Ce qu’il venait de dire ne consolait pas Ida. L’œil perdu dans le lointain, elle tournait sa petite cuillère dans sa tasse de café. Aldo en profita pour s’intéresser à leur entourage. Il vit soudain se lever quelqu’un qu’il avait déjà vu et n’eut aucune peine à identifier : c’était l’homme qui causait hier soir dans le bar avec Aloysius Butterfield et qui l’avait délivré des importunités de l’Américain.
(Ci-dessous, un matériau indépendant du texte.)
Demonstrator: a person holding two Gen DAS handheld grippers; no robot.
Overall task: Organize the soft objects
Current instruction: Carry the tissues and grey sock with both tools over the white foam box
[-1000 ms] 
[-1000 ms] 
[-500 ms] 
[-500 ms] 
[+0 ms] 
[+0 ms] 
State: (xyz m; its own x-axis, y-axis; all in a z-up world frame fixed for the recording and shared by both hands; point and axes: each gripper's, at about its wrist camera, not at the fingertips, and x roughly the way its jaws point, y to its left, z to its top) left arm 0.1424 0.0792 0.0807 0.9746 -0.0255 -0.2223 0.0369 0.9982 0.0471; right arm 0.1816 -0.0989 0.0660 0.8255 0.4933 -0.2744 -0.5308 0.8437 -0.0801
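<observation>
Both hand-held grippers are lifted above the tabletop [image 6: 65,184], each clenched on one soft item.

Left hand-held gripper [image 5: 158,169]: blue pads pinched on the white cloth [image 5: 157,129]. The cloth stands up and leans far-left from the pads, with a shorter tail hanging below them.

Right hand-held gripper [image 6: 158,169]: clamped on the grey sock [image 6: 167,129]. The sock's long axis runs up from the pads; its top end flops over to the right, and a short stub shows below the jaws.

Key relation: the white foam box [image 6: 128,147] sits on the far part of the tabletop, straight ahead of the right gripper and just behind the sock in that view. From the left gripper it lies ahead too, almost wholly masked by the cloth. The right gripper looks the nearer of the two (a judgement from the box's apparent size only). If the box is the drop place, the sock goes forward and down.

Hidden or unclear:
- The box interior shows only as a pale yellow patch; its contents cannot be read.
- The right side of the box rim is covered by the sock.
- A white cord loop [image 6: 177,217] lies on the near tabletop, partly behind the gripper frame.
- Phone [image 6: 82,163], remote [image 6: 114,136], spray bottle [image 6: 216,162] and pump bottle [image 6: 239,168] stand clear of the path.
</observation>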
Il avait dû déjeuner à une table voisine et à présent il partait, un journal plié à la main, en rechaussant ses lunettes noires. Aldo n’eut pas le temps de s’y intéresser davantage : la mélancolique songerie d’Ida s’achevait et elle revenait à lui :
– J’espère, dit-elle, que tu viendras bavarder avec moi, durant mon séjour à Venise ? Vois-tu, je crois aux coïncidences, au destin, et ce n’est pas sans raison que nous avons été remis en présence… Qu’en penses-tu ?
– Mais… je pense comme toi, sourit Aldo trop heureux de s’en tirer à si bon compte.
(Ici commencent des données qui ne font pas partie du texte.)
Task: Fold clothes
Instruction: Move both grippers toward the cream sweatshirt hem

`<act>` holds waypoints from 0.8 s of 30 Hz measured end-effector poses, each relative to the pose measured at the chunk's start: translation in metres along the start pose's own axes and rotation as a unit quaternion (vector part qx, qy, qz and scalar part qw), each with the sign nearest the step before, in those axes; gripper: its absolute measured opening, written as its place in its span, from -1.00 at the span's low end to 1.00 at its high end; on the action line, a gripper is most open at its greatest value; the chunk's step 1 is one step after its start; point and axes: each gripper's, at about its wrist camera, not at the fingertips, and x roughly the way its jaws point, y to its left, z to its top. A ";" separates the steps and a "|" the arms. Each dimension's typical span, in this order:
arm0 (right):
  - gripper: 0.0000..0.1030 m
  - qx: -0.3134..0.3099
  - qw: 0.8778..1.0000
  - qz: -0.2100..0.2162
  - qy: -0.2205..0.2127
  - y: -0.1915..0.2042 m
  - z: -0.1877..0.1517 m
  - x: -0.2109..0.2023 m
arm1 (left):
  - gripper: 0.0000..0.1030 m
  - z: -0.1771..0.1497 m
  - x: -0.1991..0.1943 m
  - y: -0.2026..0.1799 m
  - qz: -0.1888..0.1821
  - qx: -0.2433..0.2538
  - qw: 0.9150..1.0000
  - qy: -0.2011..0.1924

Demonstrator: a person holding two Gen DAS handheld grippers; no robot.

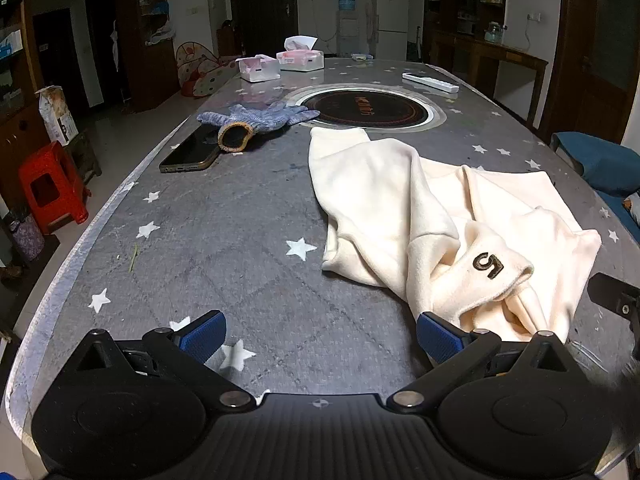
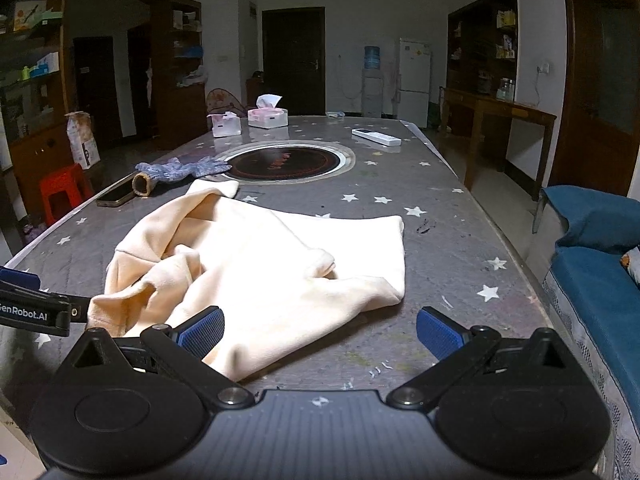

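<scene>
Cream garment [image 2: 256, 264] lay rumpled on the grey starred tabletop [image 1: 224, 216], between my two grippers.
My left gripper [image 1: 320, 336] hung wide and empty, its right pad at the cloth's near corner; my right gripper [image 2: 320, 332] was spread wide too, left pad over the near hem; a knit glove [image 1: 256, 118] and phone [image 1: 192, 150] lay well apart, beside the inset cooktop [image 1: 364, 108].
</scene>
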 end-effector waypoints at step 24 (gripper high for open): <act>1.00 -0.015 1.000 0.008 -0.010 0.012 0.004 -0.002 | 1.00 0.001 0.000 -0.004 -0.005 0.006 1.000 0.001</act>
De toute évidence, Ida ne perdait pas espoir : une épouse légitime a-t-elle jamais empêché un homme d’avoir de belles amies ? Les rêves de la cantatrice venaient de prendre une direction différente et, comprenant qu’une bouderie quelconque ne la servirait en rien, elle fut charmante jusqu’à ce que l’on quitte Novacek, ses jardins et sa choucroute.
« Elle est plus intelligente que je ne le croyais », pensa Morosini et, de son côté, il fit preuve de plus d’amabilité que dans les débuts. Tous deux refranchirent la Moldau sur l’admirable pont Charles et la calèche déposa Ida de Nagy au théâtre où quelques raccords devaient être effectués. La chanteuse tendit à son ancien amant une main apparemment sans rancune :
– On se revoit à l’automne ?
– Ce sera un plaisir, répondit-il en s’inclinant avec galanterie sur les doigts offerts. Conduisez-moi à l’hôtel Europa, ajouta-t-il quand les mousselines mauves de la jeune femme eurent disparu sous le péristyle du théâtre.
L’après-midi même Morosini et Vidal-Pellicorne quittaient Prague, l’un au volant, l’autre étalant sur ses genoux une carte routière. Environ cent soixante kilomètres séparaient Krumau de la capitale mais il existait plusieurs routes possibles, les plus importantes passant par Pisek ou par Tabor. Adalbert choisit la seconde qui lui parut la plus facile, toutes aboutissant d’ailleurs à Budweis pour n’en plus former qu’une seule filant sur la frontière autrichienne et sur Linz.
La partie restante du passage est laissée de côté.